**YOUR OBJECTIVE:** Report back each line of the data that contains the word "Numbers".
▶
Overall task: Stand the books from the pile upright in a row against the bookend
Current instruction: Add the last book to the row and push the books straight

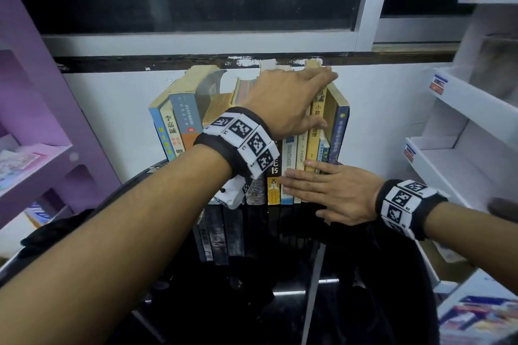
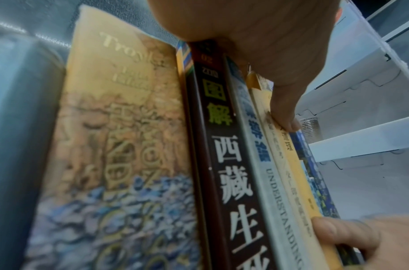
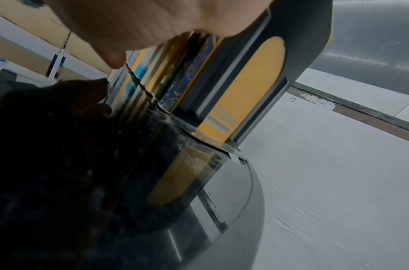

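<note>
Several books stand upright in a row on a glossy black round table [image 1: 252, 302], spines toward me. A dark brown spine [image 1: 273, 176], a white one [image 1: 288, 154], a yellow one [image 1: 318, 115] and a blue patterned one [image 1: 339, 131] make up the right end. My left hand [image 1: 305, 98] lies over the tops, fingers straight, thumb [image 2: 286, 118] pressing the yellow spine. My right hand [image 1: 316, 185] pushes flat against the lower spines with straight fingers [image 2: 346, 235]. A grey metal bookend [image 3: 302, 45] with an arched cutout stands against the last book. The leftmost books [image 1: 173, 126] lean.
A white wall and a dark window stand just behind the row. A purple shelf unit [image 1: 42, 92] is at the left. White cardboard display racks [image 1: 462, 126] are close on the right. The table's curved rim [image 3: 252, 191] ends just past the bookend.
</note>
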`<state>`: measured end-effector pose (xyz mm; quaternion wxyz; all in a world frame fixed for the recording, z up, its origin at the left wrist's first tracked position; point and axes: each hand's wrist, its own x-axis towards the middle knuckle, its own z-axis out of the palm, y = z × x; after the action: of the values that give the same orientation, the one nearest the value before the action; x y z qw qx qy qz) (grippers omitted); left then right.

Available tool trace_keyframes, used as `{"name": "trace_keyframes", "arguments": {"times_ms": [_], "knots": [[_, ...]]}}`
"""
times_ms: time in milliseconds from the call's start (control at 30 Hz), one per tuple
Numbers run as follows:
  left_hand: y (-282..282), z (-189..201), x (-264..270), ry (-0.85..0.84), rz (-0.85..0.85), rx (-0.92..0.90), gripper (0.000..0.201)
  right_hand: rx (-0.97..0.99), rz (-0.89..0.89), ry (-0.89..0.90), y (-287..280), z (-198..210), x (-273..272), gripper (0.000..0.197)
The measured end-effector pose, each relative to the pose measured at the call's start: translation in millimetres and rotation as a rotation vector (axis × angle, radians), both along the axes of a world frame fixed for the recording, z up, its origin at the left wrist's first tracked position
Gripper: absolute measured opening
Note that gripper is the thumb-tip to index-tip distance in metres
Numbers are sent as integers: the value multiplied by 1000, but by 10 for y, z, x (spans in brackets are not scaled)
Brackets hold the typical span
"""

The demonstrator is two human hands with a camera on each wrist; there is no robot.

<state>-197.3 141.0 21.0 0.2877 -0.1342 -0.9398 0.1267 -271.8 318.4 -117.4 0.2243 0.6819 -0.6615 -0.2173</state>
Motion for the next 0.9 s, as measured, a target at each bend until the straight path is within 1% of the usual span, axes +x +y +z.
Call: {"name": "trace_keyframes", "arguments": {"times_ms": [133,300,533,900], "knots": [[2,-17,-4,7,-3,-2,78,-31,14,5,23,30,58,78],[18,-17,-33,4,-9,-3,81,-40,52,35,-49,88,5,74],[12,-9,-54,-8,-3,8,81,-11,44,76,-72,81,-69,75],[12,-4,-78,-7,-24,0,81,-25,16,55,-73,72,-54,75]]}}
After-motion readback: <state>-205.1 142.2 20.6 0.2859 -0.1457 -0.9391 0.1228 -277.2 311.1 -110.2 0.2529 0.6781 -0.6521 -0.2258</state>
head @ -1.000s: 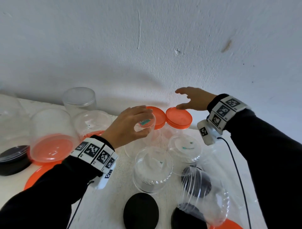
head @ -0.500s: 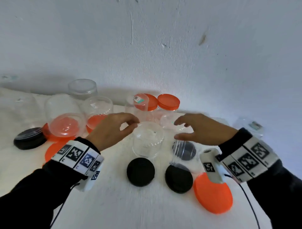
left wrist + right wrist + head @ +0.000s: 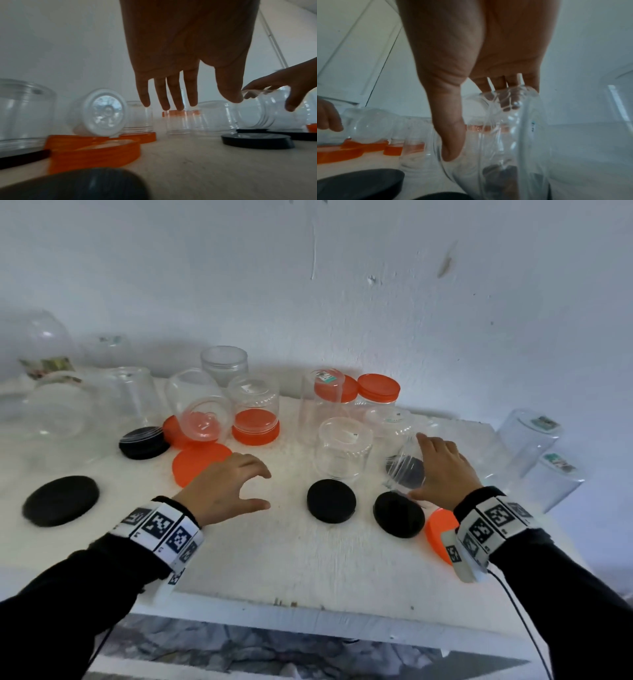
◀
**ANSWER AREA:**
Numbers run as follows:
Numbers are sent as integers: the value multiplied by 1000, but by 10 for y, z, x (spans in brackets are not scaled)

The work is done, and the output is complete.